- [EXERCISE AIM]:
Copy, word for word, each line of the data below from the first through the line containing "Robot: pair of", and stop there.

- [SUPPLIED DATA]:
»»

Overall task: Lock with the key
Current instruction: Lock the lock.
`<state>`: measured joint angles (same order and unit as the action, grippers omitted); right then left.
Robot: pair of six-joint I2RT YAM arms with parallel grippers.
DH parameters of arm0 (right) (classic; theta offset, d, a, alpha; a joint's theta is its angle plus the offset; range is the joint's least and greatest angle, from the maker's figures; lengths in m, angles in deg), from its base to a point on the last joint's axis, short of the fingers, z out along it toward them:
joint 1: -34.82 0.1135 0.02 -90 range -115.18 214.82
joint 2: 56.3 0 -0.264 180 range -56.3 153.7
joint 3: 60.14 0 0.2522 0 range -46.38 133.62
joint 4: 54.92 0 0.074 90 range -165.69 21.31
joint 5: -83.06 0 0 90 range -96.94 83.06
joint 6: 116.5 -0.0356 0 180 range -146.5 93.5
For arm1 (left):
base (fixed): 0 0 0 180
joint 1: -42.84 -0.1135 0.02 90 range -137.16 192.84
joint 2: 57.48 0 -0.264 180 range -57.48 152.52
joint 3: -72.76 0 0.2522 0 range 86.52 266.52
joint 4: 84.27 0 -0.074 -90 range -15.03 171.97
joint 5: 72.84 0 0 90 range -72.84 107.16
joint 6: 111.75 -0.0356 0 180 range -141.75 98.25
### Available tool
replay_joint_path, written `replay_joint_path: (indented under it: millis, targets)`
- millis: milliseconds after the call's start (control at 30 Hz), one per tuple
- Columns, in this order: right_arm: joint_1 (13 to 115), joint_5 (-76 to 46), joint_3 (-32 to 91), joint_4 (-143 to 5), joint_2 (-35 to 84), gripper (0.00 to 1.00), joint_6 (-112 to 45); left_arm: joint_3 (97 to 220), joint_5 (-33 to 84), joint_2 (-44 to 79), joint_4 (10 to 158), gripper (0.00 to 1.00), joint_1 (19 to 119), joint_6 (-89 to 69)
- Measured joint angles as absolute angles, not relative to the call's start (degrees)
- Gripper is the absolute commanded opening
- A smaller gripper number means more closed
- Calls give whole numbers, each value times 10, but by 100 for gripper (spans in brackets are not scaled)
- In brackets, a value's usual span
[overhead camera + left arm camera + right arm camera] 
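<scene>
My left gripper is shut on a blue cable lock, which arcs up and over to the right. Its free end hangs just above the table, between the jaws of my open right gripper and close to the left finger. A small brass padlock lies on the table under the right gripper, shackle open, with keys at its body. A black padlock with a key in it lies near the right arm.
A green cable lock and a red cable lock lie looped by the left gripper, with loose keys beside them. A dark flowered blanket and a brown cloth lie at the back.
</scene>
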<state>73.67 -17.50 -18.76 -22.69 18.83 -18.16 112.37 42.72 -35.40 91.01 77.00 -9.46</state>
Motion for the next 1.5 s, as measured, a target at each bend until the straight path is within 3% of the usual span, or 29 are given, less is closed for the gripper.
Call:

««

- [SOLUTION]:
Overall task: Lock with the key
Current instruction: Lock the lock.
`<state>`: measured joint angles (same order and unit as the action, grippers omitted); right then left.
Robot: pair of six-joint I2RT YAM arms with parallel grippers.

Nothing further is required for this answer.